> _EXERCISE DATA_
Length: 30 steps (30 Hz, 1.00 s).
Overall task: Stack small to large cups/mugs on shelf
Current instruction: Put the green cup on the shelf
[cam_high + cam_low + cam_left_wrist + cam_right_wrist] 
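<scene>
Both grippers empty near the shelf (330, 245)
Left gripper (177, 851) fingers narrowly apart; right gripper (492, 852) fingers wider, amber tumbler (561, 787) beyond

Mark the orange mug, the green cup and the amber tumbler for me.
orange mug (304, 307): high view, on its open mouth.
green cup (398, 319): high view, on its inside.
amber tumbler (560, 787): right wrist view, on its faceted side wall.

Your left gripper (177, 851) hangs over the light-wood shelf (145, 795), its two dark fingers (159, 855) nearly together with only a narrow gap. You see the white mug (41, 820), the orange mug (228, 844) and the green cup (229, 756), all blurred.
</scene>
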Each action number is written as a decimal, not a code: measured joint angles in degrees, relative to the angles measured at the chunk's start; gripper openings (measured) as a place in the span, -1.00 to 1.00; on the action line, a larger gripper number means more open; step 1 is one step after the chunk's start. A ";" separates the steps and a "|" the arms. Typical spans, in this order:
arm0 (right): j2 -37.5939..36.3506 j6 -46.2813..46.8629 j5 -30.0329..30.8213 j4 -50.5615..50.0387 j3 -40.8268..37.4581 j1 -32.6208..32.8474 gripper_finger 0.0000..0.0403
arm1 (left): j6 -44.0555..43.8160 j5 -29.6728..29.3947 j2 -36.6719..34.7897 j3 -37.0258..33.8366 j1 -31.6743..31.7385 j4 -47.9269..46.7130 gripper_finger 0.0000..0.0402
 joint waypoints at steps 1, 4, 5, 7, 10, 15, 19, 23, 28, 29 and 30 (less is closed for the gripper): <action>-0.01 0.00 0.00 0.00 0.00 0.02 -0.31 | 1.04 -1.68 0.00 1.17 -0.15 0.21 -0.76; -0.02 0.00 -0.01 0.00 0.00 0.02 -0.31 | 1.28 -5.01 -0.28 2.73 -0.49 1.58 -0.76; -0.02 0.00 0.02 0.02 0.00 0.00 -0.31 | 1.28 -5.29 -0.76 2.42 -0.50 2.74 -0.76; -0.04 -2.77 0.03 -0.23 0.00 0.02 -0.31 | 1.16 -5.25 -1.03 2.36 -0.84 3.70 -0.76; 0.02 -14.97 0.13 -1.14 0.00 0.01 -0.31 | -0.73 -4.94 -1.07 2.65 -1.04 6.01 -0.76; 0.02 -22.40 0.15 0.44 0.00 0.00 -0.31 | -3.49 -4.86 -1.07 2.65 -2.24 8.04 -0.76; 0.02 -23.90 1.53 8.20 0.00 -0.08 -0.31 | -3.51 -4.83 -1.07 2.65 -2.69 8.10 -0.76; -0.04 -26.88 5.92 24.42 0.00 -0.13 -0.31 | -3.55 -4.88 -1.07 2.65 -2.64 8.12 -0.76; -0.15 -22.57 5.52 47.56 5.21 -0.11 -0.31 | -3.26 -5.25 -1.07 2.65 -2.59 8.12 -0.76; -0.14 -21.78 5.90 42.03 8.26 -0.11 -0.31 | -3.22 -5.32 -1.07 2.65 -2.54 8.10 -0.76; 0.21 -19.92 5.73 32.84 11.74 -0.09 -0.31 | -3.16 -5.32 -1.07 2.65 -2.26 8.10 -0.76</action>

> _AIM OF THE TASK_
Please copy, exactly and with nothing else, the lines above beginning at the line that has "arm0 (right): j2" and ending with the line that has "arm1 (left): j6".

> _TASK RESPONSE_
arm0 (right): j2 -37.5939..36.3506 j6 -46.2813..46.8629 j5 -30.0329..30.8213 j4 -50.5615..50.0387 j3 -40.8268..37.4581 j1 -32.6208..32.8474 gripper_finger 0.0000..0.0403
arm1 (left): j6 -44.0555..43.8160 j5 -29.6728..29.3947 j2 -36.6719..34.7897 j3 -37.0258..33.8366 j1 -31.6743..31.7385 j4 -47.9269..46.7130 gripper_finger 0.0000..0.0402

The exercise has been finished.